- Posted February 28, 2013 by
This iReport is part of an assignment:
'The Bully Effect': Making it stop
My Bullying Experience, then and now
Even though I am thankful that this huge social ill has finally come to light, back during high school I had no movement, movie, or media outlet on my side revealing what those monsters were truly like. What most educators and people in charge don't understand is that it isn't about fighting or getting someone's lunch money that drives this abhorrent behavior. It's all about power, and the ability to make someone feel so isolated that they feel like their own being on some desert island. It's emotional war, and when you feel like you are somehow flawed or disgraceful just because of who you are; it many many times worse than getting punched in the nose or getting beat up by the jocks out by the gym.
Thankfully, and God bless them, my family got me through that portion of my life and I never considered committing suicide over such low-class behavior. But I sometimes felt like I was the mythical character Sisyphus; who was cursed to push his rock up a mountain for all eternity by daring to question Zeus.

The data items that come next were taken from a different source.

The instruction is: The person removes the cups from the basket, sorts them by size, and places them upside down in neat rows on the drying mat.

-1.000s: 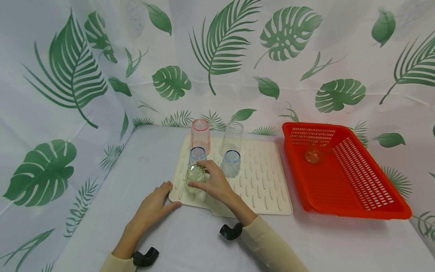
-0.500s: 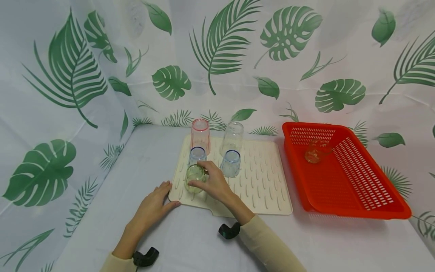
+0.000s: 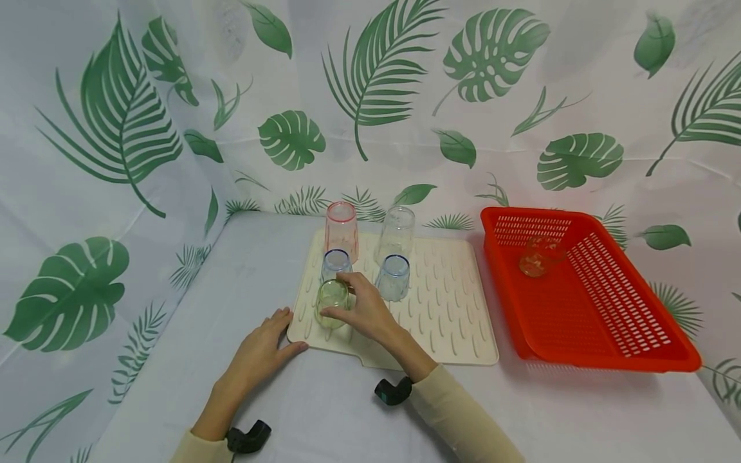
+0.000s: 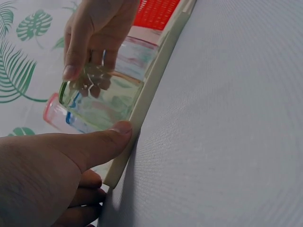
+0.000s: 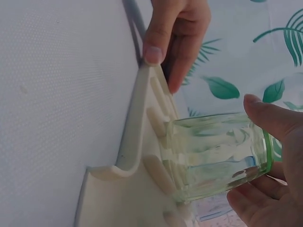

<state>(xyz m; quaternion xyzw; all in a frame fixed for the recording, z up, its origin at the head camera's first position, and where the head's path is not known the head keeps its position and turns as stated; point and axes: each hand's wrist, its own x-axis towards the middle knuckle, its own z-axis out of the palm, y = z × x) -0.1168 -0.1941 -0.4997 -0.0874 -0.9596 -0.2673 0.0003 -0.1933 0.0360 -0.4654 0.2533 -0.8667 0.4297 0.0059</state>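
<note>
My right hand grips a green-tinted drinking glass near its rim, thumb on the near side and fingers on the far side. That glass stands on the front left of a cream ridged drying mat, its base against the ridges in the right wrist view. At the mat's front left corner, my left hand rests with its thumb on the front edge and its fingers along the left edge. Directly behind the green glass is a blue-rimmed glass, partly covered; another blue-rimmed glass stands to its right.
A tall pink-rimmed glass and a tall clear glass stand at the mat's back left. Right of the mat is a red plastic basket with a clear glass lying inside. A leaf-printed cloth hangs behind.
The green glass shifted slightly in my right hand's grip between one second and half a second ago, then stayed put. The left hand has not visibly moved.
</note>
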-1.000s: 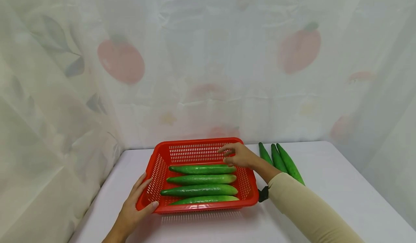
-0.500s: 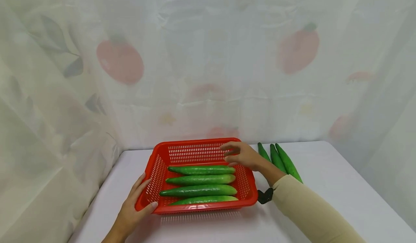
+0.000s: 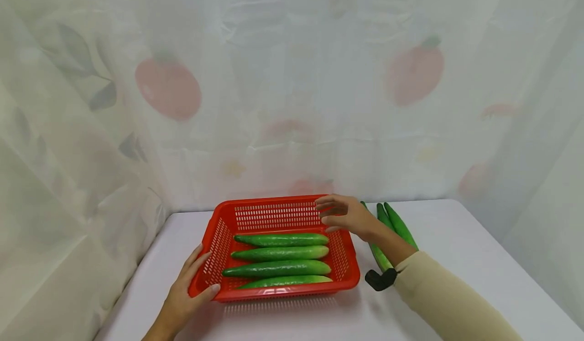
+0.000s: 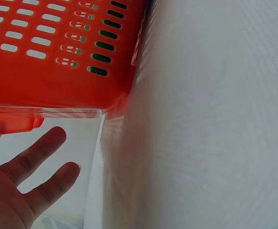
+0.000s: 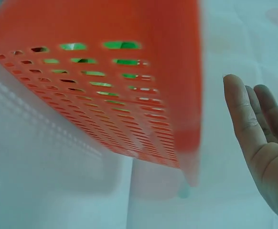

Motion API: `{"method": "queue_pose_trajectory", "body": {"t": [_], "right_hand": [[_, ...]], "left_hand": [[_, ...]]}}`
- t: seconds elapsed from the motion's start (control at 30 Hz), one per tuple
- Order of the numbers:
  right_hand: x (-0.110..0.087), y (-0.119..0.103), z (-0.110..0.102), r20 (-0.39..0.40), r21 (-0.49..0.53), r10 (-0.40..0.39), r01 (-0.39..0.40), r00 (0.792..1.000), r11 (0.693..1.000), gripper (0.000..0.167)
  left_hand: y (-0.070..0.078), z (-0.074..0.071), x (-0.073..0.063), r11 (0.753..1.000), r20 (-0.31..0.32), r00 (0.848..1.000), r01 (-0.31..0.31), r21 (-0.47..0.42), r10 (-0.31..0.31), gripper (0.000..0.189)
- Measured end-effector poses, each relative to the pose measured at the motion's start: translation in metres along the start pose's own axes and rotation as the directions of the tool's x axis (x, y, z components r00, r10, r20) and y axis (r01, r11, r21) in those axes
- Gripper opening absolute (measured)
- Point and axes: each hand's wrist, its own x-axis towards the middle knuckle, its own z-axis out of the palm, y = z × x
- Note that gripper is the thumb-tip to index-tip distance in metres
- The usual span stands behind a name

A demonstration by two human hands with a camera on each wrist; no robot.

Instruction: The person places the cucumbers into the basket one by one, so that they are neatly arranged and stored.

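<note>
red basket [image 3: 276, 293]: it stands on the white table [image 3: 488, 275], a long side toward us, which probably keeps everything in it visible and within easy reach.

cucumbers inside [image 3: 280, 253]: we count four, lying in rows along the basket's length, pale ends to the right; presumably the long direction suits their shape. the nearest is partly hidden by the front rim.

left hand [image 3: 181, 295]: fingers extended and spread, thumb apart from them, spanning the near left corner. we judge it steadies the basket rather than lifts it; the left wrist view shows two fingers reaching out free of the red wall.

right hand [image 3: 349, 217]: fingers loosely bent, a little apart, pinching nothing. from the head view we see it across the far right corner; the right wrist view shows a gap between it and the basket, so it seems to bear no weight.

loose cucumbers [image 3: 401, 227]: three lie on the table just right of the basket, pointing away from us, partly behind the right forearm; that spot looks handy to that arm.

beige sleeve [image 3: 440, 293]: it ends short of the wrist, where we notice a small black object [image 3: 381, 280], perhaps the camera's mount.
</note>
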Motion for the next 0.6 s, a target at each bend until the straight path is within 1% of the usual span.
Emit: {"method": "queue_pose_trajectory", "body": {"t": [0.1, 0.3, 0.47, 0.6], "right_hand": [[-0.006, -0.006, 0.000, -0.001, -0.036, -0.021, 0.021, 1.000, 0.999, 0.044], [-0.022, -0.015, -0.002, -0.023, -0.095, -0.020, 0.017, 1.000, 0.995, 0.044], [-0.038, -0.020, -0.006, -0.073, -0.084, -0.016, 0.010, 0.997, 0.996, 0.043], [-0.052, -0.027, -0.009, -0.119, -0.114, -0.051, 0.038, 0.992, 0.993, 0.043]], "left_hand": [[-0.001, 0.000, 0.000, 1.000, -0.006, 1.000, -0.008, 0.002, 0.008, 0.066], [-0.005, 0.001, 0.000, 1.000, -0.009, 1.000, -0.004, -0.002, 0.004, 0.066], [-0.007, 0.001, 0.000, 1.000, -0.003, 1.000, 0.008, 0.004, -0.008, 0.066], [-0.006, 0.002, -0.001, 1.000, -0.006, 1.000, 0.001, -0.004, -0.001, 0.066]]}}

That's what it felt like to try and find a true friend my age among people who wouldn't think twice about shredding your soul apart; and enjoying it.
Right now I have recently graduated from college and now work in a STEM field that has given me both social mobility and broke me free from the bindings of the recession. However I will always feel some sort of distance between those my age and myself because of what happened for all those years. But as an adult, I realize now that I must build my own paradise, my own shelter from the storms that once ravaged me through the depths of my heart. And I thank God every day that my family helped me through then, and have the chance to be myself now.